In the data below, find every line with the word "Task" and copy it.
━━━━━ RECORDS SUPPLIED ━━━━━
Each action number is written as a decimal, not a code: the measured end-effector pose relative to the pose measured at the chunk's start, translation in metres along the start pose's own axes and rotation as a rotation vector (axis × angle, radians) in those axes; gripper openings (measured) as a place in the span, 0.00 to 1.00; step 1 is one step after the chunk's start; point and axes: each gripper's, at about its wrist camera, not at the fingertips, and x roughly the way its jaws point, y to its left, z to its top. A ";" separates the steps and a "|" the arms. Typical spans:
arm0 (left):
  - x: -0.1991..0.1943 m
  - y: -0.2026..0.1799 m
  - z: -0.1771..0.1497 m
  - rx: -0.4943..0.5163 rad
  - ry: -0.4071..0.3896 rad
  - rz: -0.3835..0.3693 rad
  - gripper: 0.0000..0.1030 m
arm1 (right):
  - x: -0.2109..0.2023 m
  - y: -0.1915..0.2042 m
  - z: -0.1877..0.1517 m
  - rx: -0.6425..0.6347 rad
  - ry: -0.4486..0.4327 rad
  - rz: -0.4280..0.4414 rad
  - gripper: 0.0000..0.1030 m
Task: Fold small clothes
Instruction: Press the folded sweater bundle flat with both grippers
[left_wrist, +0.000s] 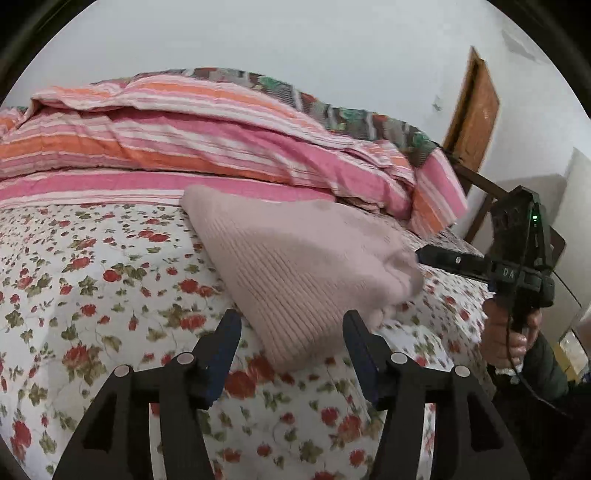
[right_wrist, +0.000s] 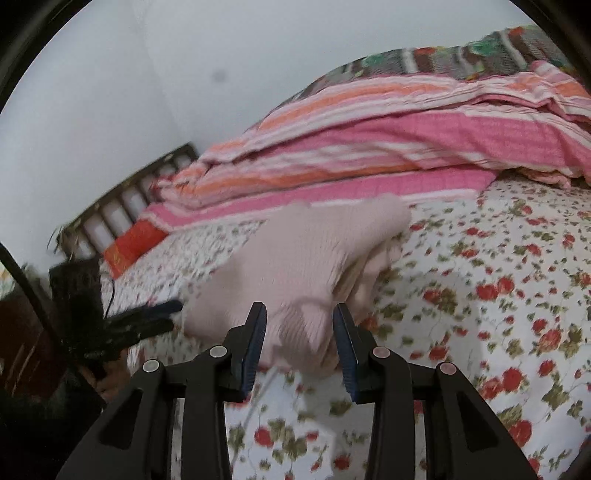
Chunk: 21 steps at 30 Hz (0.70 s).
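A pale pink ribbed knit garment (left_wrist: 303, 273), folded into a thick wedge, lies on the white bedsheet printed with red flowers and green leaves (left_wrist: 92, 288). Every place below is told from that garment. Behind it, against the wall, a pink, orange and white striped quilt (left_wrist: 192, 140) is heaped, with a darker multicoloured blanket (left_wrist: 332, 110) on top of the heap.

The left gripper (left_wrist: 291, 325) hangs over the garment's near edge; its black fingers with blue pads (left_wrist: 225, 350) stand apart, about half-wide, and the knit edge lies between them with no pad pressing on it. At the garment's right side in the left wrist view, the right gripper (right_wrist: 299, 325) points in toward the rolled end, held by a hand (left_wrist: 506, 339) in a dark sleeve. In its own view the jaws stand narrowly apart with the pink fabric between them; the picture is blurred, so whether the pads pinch the cloth cannot be told. Beyond the garment's left side in that view stands a dark slatted headboard (right_wrist: 122, 199).
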 end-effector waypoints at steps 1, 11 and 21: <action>0.006 0.002 0.004 -0.014 0.002 0.012 0.53 | 0.004 -0.004 0.007 0.036 -0.012 -0.020 0.37; 0.046 0.040 0.033 -0.205 0.018 0.017 0.57 | 0.059 -0.022 0.050 0.095 0.040 -0.155 0.37; 0.086 0.067 0.044 -0.389 0.088 -0.079 0.63 | 0.086 -0.030 0.028 0.051 0.132 -0.245 0.40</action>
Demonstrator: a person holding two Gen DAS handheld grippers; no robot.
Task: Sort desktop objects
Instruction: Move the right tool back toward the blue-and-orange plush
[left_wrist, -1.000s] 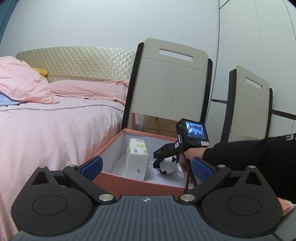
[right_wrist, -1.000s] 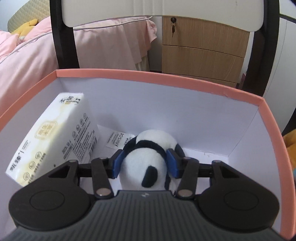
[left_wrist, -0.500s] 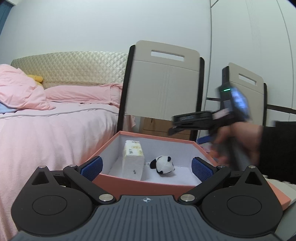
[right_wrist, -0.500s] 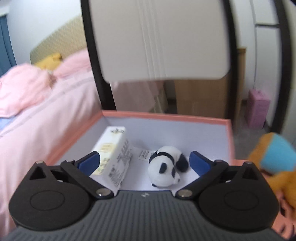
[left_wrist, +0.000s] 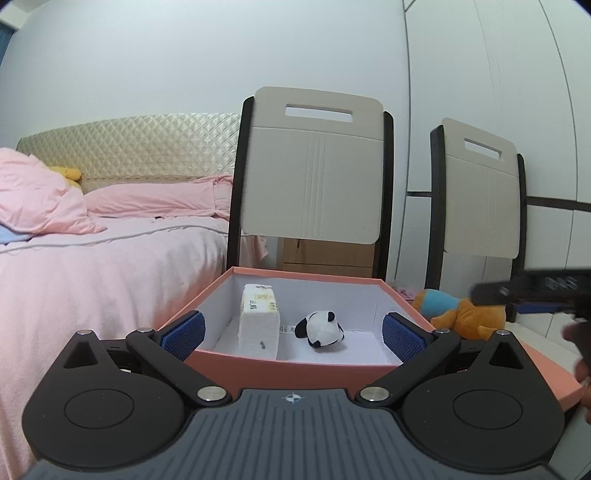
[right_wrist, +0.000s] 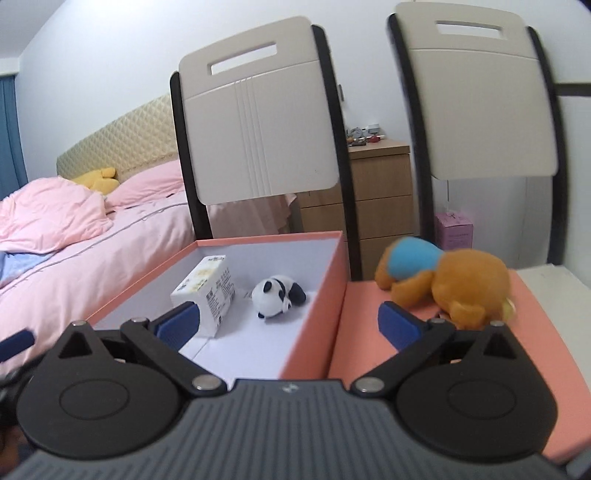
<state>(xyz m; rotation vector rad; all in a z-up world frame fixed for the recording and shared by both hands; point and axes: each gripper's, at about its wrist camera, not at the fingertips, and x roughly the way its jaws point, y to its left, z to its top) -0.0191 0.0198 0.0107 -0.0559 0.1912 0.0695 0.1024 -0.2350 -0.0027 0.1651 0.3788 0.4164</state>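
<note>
A salmon-pink box (left_wrist: 280, 363) (right_wrist: 314, 332) with a white inside holds a white tissue pack (left_wrist: 259, 319) (right_wrist: 207, 291) on its left and a small panda plush (left_wrist: 322, 328) (right_wrist: 277, 291) lying free to its right. An orange plush with a blue patch (right_wrist: 447, 280) (left_wrist: 458, 310) lies on the pink lid (right_wrist: 369, 332) right of the box. My left gripper (left_wrist: 291, 334) is open, its pads astride the box's near wall. My right gripper (right_wrist: 288, 323) is open and empty, back from the box and over its right wall; it shows blurred at the left wrist view's right edge (left_wrist: 532, 291).
Two beige chairs with black frames (left_wrist: 310, 173) (left_wrist: 480, 192) stand behind the box. A bed with pink bedding (left_wrist: 92, 266) fills the left. A wooden drawer unit (right_wrist: 373, 199) and a small pink box (right_wrist: 452, 230) stand behind the chairs. A person's hand (left_wrist: 580, 354) is at the right edge.
My right gripper opened, let go of the panda plush in the box, and drew back and to the right. The left gripper stayed in place.
</note>
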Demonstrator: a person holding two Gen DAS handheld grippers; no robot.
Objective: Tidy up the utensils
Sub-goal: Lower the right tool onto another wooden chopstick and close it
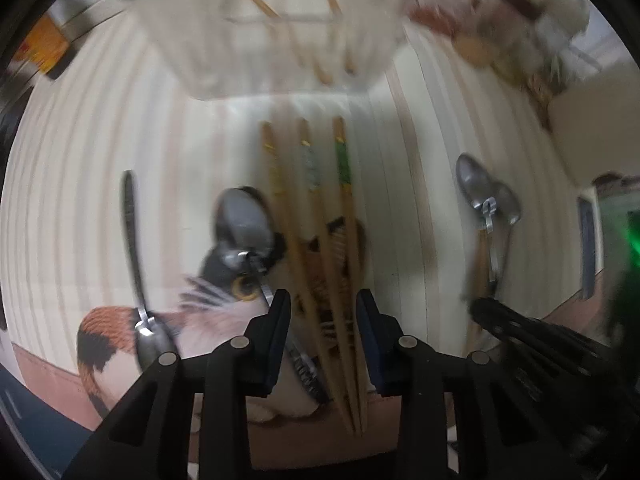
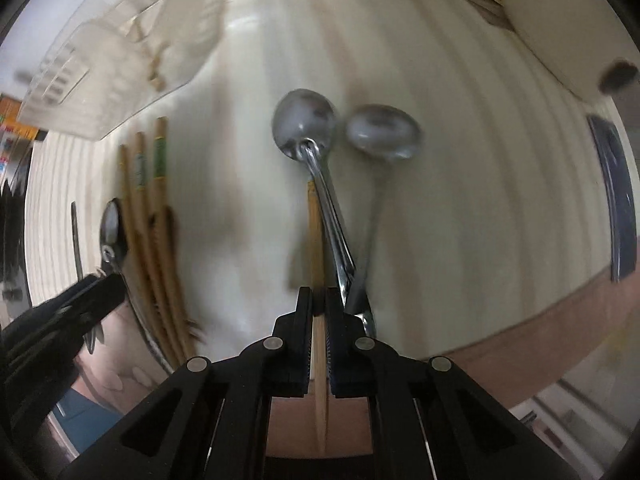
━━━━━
YOUR SOLUTION:
Task: Fold small clothes
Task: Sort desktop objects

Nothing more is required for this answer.